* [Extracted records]
....................

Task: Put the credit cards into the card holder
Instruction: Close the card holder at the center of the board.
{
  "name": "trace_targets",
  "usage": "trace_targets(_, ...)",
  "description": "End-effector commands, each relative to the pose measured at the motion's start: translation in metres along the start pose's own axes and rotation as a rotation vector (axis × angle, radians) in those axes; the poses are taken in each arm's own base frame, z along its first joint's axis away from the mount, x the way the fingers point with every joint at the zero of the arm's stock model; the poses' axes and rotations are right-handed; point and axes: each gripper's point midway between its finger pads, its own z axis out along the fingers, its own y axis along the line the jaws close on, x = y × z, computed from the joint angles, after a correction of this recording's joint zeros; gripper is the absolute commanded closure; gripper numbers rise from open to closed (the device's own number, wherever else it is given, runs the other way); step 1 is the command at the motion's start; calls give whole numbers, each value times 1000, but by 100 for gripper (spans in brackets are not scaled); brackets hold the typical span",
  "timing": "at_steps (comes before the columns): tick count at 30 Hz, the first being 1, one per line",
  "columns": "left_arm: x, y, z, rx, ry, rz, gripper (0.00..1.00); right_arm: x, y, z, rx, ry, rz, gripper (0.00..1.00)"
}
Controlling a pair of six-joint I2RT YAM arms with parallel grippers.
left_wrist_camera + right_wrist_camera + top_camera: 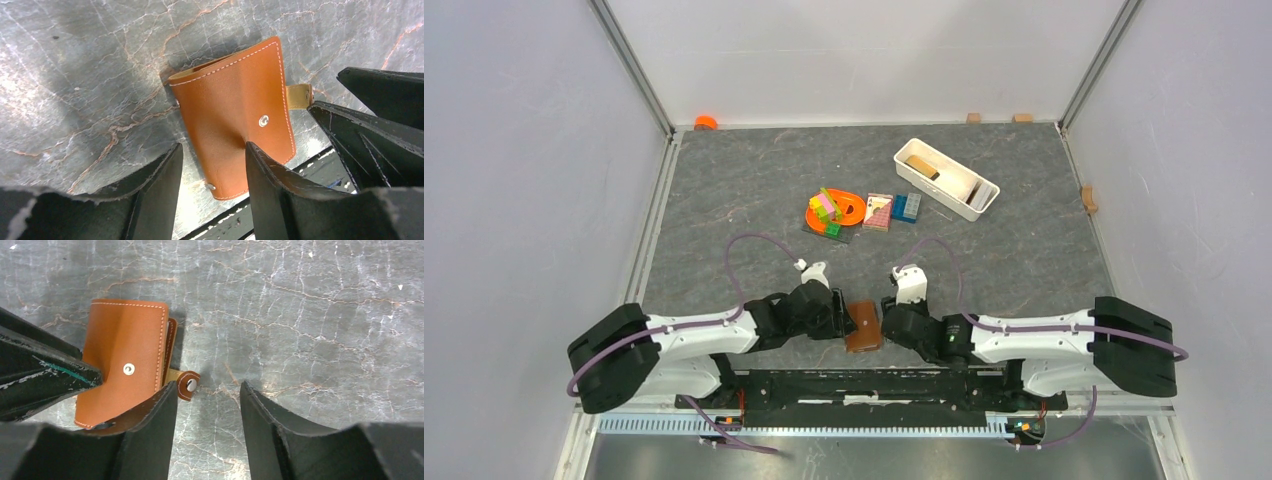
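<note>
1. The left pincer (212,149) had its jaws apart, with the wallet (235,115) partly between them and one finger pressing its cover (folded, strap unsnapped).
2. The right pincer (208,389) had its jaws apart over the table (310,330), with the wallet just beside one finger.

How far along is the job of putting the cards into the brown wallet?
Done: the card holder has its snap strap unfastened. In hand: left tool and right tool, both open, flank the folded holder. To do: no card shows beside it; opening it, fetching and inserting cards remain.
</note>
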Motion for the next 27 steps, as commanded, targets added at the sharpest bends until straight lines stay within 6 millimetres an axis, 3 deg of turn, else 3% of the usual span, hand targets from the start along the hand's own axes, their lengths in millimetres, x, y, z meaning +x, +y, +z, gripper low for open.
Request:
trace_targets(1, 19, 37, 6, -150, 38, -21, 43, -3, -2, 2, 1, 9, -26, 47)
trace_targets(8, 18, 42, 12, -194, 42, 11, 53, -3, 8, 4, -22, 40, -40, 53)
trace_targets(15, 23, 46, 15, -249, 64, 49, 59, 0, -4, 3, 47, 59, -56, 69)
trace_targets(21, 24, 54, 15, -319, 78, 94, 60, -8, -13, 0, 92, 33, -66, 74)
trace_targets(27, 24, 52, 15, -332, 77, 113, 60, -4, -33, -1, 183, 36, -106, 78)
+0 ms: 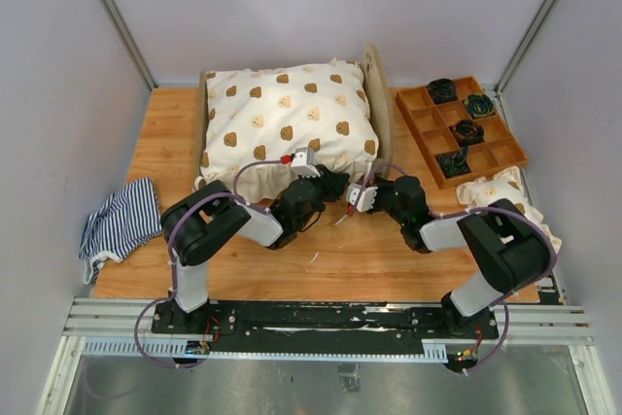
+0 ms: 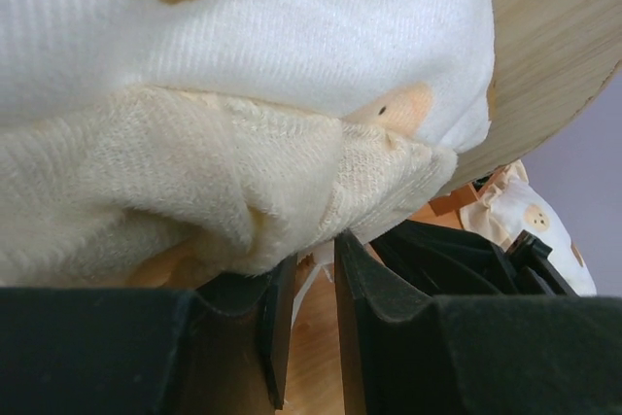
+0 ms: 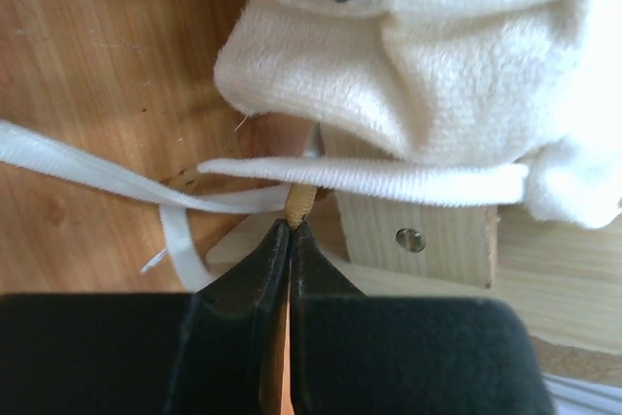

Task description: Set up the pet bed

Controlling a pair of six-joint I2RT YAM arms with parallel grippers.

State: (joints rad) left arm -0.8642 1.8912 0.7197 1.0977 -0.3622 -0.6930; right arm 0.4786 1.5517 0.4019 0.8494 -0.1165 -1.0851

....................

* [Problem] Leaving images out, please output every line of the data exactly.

* [Response to the exercise]
Task: Put the credit cards into the card holder
Instruction: Close the card holder at the center of the board.
{
  "name": "trace_targets",
  "usage": "trace_targets(_, ...)",
  "description": "End-effector commands, each relative to the pose measured at the motion's start: translation in metres along the start pose's own axes and rotation as a rotation vector (axis × angle, radians) in those axes; the poses are taken in each arm's own base frame, z along its first joint's axis away from the mount, x the way the fingers point with every joint at the zero of the arm's stock model; the poses' axes and rotations are right-handed; point and axes: each gripper's point midway between its finger pads, its own z axis out along the fingers, its own y axis along the line the jaws close on, x = y × z, computed from the joint angles, after a correction of this recording's joint zeros; gripper is the absolute commanded closure; gripper numbers rise from open to closed (the device's own number, wherever else it is given, runs the other way); step 1 is the command at the motion's start; calls give whole numbers, each value times 1000, but by 100 for gripper (spans in brackets are not scaled); brackets hold the typical span",
  "timing": "at_steps (comes before the columns): tick count at 30 Hz, the first being 1, one per line",
  "columns": "left_arm: x, y, z, rx, ry, rz, gripper (0.00..1.00); right_arm: x, y, z, rx, ry, rz, gripper (0.00..1.00)"
}
Controlling a pair of six-joint I2RT YAM arms with parallel grippers.
left_wrist_camera + right_wrist_camera + top_camera: 
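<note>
1. The left pincer (212,149) had its jaws apart, with the wallet (235,115) partly between them and one finger pressing its cover (folded, strap unsnapped).
2. The right pincer (208,389) had its jaws apart over the table (310,330), with the wallet just beside one finger.

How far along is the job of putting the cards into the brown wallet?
Done: the card holder has its snap strap unfastened. In hand: left tool and right tool, both open, flank the folded holder. To do: no card shows beside it; opening it, fetching and inserting cards remain.
</note>
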Motion for the next 27 steps, as commanded, targets added at the sharpest bends until straight lines stay within 6 millimetres an axis, 3 deg of turn, else 3% of the usual span, hand targets from the start along the hand's own axes, their lengths in millimetres, x, y, z meaning +x, +y, +z, gripper low for open.
Request:
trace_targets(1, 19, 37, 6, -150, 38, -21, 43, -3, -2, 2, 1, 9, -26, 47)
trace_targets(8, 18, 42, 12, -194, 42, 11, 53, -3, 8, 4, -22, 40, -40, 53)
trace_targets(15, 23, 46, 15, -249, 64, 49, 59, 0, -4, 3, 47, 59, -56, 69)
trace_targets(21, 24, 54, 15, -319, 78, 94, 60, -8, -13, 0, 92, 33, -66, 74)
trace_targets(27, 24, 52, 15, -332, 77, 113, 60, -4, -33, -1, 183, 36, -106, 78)
+0 ms: 
+0 ms: 
+0 ms: 

Task description: Set up the pet bed

Controlling a pair of six-joint I2RT YAM arms with parallel grippers.

State: (joints rad) left arm -0.8642 1.8912 0.7197 1.0977 -0.3622 -0.6930; right arm 0.4786 1.5517 0.4019 0.8494 -0.1165 -1.0851

That is the complete output.